The other issues that most affect the industry? Immigration policy and climate policy. “It’s no secret that a lot of immigrants work in the restaurant industry—most of them on the books, paying taxes,” Colicchio says. “We need immigration policy to bring workers in where they have the same protections as anyone else in this country. We need a guest worker program that works.”

Biden generally agrees with Colicchio’s assessment of the shortcomings of these programs; his campaign’s immigration platform notes that the U.S.’s current temporary worker program is “cumbersome, bureaucratic, and inflexible.” He pledges to work with Congress to reform the temporary work visa system.

Trump’s immigration policy generally runs counter to the kind of protections for immigrant restaurant and food industry workers that Colicchio describes. The President supports a wall at the U.S.-Mexico border and other restrictions on both authorized and unauthorized immigration. At the onset of the coronavirus pandemic, the White House moved to suspend programs for temporary foreign workers, citing high unemployment within the U.S.

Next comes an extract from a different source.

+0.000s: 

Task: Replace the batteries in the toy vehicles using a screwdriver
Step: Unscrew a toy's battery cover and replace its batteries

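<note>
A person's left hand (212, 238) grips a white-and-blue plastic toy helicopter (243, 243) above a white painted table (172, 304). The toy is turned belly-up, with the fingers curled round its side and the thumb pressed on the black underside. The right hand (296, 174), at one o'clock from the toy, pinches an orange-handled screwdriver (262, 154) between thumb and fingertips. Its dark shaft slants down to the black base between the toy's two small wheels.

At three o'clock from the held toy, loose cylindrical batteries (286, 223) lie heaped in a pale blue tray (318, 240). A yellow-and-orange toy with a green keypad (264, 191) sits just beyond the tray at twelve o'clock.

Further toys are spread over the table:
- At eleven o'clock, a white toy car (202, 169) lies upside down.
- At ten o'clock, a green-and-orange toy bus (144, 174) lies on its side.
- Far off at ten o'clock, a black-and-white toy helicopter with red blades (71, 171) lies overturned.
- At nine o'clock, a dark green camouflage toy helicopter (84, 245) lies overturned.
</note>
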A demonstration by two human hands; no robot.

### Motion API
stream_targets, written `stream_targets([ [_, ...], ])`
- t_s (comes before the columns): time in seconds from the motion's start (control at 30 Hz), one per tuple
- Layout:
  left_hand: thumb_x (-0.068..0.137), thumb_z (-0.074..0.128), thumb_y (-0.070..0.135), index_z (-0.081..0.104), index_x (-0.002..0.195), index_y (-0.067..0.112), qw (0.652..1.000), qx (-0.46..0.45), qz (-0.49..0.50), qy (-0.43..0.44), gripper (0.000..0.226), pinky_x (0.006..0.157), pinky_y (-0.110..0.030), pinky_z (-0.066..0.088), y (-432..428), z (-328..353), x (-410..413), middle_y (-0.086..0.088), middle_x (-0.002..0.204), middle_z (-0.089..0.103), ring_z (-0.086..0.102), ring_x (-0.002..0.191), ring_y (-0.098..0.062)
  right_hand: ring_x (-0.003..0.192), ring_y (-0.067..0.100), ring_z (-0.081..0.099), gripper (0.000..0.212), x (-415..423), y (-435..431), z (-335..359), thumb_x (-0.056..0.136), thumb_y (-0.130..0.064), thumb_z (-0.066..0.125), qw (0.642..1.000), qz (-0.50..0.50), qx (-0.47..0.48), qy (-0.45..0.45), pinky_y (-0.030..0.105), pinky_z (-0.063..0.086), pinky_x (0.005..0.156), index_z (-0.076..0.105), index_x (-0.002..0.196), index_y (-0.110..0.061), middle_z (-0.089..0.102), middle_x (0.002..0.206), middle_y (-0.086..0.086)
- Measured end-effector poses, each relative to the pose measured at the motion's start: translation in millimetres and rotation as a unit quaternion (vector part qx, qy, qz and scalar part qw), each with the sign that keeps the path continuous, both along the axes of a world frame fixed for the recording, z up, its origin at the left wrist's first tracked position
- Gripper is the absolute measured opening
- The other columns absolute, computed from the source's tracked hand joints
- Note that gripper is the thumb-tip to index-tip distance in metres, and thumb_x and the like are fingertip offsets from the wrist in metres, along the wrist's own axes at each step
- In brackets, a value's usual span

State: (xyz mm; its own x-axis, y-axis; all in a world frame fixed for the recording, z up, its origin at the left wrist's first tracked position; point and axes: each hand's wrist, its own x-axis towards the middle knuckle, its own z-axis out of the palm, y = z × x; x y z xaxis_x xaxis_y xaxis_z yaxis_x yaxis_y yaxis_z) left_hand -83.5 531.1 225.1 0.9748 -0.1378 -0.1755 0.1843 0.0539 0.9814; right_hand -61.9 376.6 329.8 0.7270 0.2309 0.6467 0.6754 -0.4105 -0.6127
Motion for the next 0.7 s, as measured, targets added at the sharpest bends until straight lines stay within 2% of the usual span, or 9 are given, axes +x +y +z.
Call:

“And it goes without saying that climate affects everything” from food supply to national security, Colicchio says. “If we’re not going to have a planet, it doesn’t matter what happens to restaurants.” Trump’s climate policies prioritize “balanc[ing] environmental protection with economic growth,” and the administration has reversed or weakened several regulations intended to address climate change. Biden’s climate proposal aims for the United States to achieve a “100% clean energy economy” and reach net-zero emissions by 2050.

These big-picture issues are hard for restaurateurs to think about when their immediate crisis is so urgent. But policies on health care, climate, and immigration are all on the table in November alongside economic bailout proposals—and will be influencing the votes of the people in this industry.

Economic relief, still, remains an important first step. Says Perera: “Restaurants need an injection of capital so when you pull up Seamless in six months, you won’t have just McDonald’s and Burger King as your options.”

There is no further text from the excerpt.